Four Russian Songs (8.572405)
On now to a Concerto for Orchestra written in 2012 by the Chinese-born composer Tan Dun (b.1957). He introduces the work as follows:
An orchestra in a composer’s hands no longer remains a standard orchestra — it becomes the orchestra of that specific composer. The same instrumentation in the hands of Bartók or Stravinsky or Debussy becomes a completely different orchestra. I have always asked myself: what is my orchestra? What is the orchestra of the future? This piece, Concerto for Orchestra, is my answer.
It evolved from a concerto of mine commissioned by the Berlin Philharmonic and was written with my opera Marco Polo in mind. Marco Polo took three different journeys: a geographical, musical and spiritual journey. In the first movement Light of Timespace, Marco Polo is making his spiritual journey through time and space. The brass and strings slide back and forth, much like the fading in and out of light or the dripping of ink on calligraphy paper. The sound stops, but the meaning of the notes still continues.

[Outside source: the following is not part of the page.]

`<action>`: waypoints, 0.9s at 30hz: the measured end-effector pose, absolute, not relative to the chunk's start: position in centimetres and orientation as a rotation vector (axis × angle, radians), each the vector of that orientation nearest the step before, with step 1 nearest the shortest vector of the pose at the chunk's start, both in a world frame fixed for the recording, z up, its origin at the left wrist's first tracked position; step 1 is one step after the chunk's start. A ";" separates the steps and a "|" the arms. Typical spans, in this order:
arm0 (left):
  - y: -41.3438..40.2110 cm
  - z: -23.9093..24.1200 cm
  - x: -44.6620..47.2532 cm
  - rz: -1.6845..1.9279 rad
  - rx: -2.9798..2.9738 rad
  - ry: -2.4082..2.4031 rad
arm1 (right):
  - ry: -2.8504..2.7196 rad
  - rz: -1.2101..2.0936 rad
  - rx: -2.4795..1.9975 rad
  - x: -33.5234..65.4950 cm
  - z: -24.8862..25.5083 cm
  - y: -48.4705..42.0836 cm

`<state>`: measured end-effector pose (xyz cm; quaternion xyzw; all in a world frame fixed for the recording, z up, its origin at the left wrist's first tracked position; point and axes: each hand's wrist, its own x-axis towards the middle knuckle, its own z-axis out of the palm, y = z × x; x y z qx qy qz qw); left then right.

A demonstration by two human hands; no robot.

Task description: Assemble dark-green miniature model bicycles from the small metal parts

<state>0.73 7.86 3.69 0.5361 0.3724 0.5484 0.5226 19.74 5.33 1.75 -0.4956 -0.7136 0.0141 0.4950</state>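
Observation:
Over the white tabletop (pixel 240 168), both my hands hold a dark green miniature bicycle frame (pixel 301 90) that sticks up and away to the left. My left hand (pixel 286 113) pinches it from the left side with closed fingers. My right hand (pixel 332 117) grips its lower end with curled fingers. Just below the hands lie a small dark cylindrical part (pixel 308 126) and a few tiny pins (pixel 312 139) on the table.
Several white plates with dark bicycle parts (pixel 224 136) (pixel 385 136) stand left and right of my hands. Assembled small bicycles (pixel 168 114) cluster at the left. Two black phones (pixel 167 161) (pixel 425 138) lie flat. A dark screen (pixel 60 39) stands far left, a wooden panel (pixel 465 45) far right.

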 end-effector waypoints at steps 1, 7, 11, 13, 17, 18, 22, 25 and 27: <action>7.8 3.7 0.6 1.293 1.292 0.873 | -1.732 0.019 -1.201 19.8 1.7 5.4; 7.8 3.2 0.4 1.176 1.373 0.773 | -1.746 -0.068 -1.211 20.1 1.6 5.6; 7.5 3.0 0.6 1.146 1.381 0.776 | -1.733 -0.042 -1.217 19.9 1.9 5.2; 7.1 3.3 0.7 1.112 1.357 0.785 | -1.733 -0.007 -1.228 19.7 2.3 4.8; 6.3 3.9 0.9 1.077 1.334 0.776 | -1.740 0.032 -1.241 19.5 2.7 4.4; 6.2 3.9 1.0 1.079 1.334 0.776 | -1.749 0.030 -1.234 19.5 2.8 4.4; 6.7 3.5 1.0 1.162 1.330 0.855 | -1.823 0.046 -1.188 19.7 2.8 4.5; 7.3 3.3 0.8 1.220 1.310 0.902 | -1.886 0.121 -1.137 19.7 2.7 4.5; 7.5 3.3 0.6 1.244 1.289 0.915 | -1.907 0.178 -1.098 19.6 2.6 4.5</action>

The second movement, Scent of Bazaar, opens to the aroma of Eastern markets with the trumpets and brass representing the spicy flavours and powerful perfumes.
With the third movement, The Raga of Desert, we hear Indian raga where every note is alive and has an infinite number of expressions. Here, I specifically focused on the blowing and bowing instruments and how they could sound like plucking instruments such as the sitar.
For the final movement, Marco Polo makes his arrival in The Forbidden City and I was trying to imagine what kind of light, colour and sound he saw and heard there.
Here’s the second movement.
Scent of Bazaar (8.570608)
Concerto for Orchestra by the Polish composer Witold Lutosławski (1913-1994) was written in an early period of his career when he ’wrote as he could, but not as he would’. It was awarded Poland’s First Class State Prize in 1955, when the country’s doctrine of socialist realism was already nearing its end. It assured him a position of the most famous Polish composer of the first half of the 1950s and, as with Bartók, it ranks as one of his most frequently performed works. Let’s hear the second of the three movements, marked Capriccio notturno ed arioso.
Capriccio notturno ed arioso (8.553779)
Christopher Rouse (1949-2019) was an American composer whose imaginative approach made him one of the most frequently performed composers during his lifetime. Written in 2008, his Concerto for Orchestra is a ‘hyper-concerto’ that challenges each player to shine to the full, not least in the final section of the work in which every member of the orchestra is kept well and truly occupied.
Concerto for Orchestra (8.559852)
I’m sure there must have been a germinating seed from Bartók’s 1943 Concerto for Orchestra at the root of all the examples in this blog’s selection. We’ll go out, then, with a reminder of the finale of Bartók’s seminal work, which was one of the last pieces he composed. Mercifully, the poverty and ill health he was suffering at the time held off sufficiently for him to complete the work. Imagine the hole that would have been left if that hadn’t been the case.